Exercise prompt:
Check each line of the entries below for the word "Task", then report how many have it, with no other words.

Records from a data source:
◆ ◆ ◆

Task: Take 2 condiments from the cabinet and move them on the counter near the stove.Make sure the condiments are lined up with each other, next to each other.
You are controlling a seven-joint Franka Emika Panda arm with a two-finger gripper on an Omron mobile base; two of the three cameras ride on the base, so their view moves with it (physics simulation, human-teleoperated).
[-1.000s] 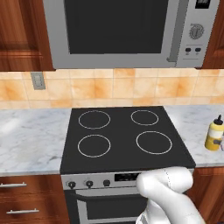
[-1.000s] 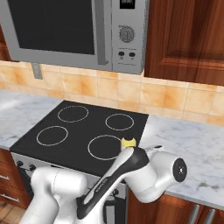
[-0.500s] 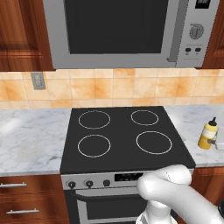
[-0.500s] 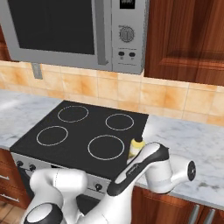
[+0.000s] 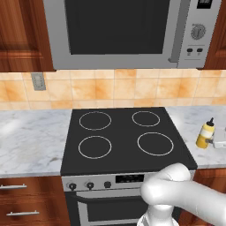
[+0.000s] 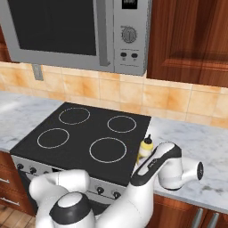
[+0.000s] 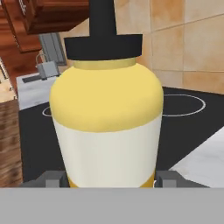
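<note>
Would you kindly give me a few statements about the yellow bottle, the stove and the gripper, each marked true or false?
1. The yellow squeeze bottle stands upright on the counter to the right of the stove. True.
2. The bottle lies on its side on a burner. False: it is upright, off the cooktop.
3. The gripper has a fingertip on each side of the bottle's base. True.
4. The microwave hangs above the stove. True.
5. A pot sits on the stove. False: all four burners are bare.
</note>
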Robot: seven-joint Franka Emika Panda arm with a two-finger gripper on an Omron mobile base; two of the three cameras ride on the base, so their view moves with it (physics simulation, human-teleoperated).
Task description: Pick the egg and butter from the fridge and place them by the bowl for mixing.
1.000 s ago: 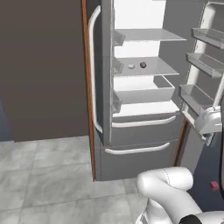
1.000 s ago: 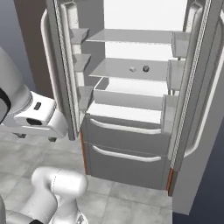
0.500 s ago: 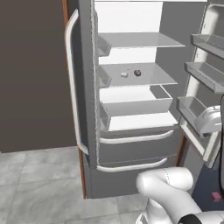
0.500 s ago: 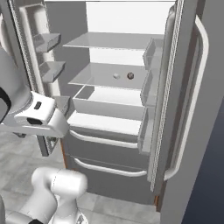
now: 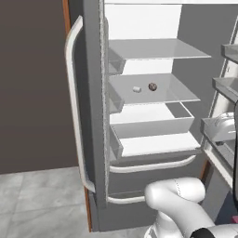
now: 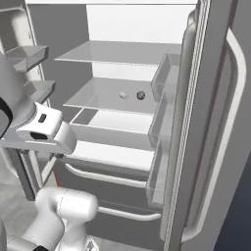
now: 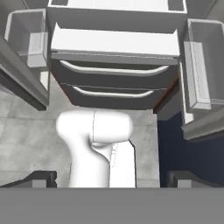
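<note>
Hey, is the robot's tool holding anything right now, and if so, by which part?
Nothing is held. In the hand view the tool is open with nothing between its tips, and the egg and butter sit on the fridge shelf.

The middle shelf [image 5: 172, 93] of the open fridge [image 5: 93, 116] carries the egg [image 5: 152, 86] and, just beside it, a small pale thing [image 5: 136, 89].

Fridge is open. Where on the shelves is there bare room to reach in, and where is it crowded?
The top shelf is bare. On the middle shelf the egg and a small pale object sit close together near the back centre; its front and sides are free. The bin below narrows the gap underneath.
</note>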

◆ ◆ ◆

Solution for this exercise:
2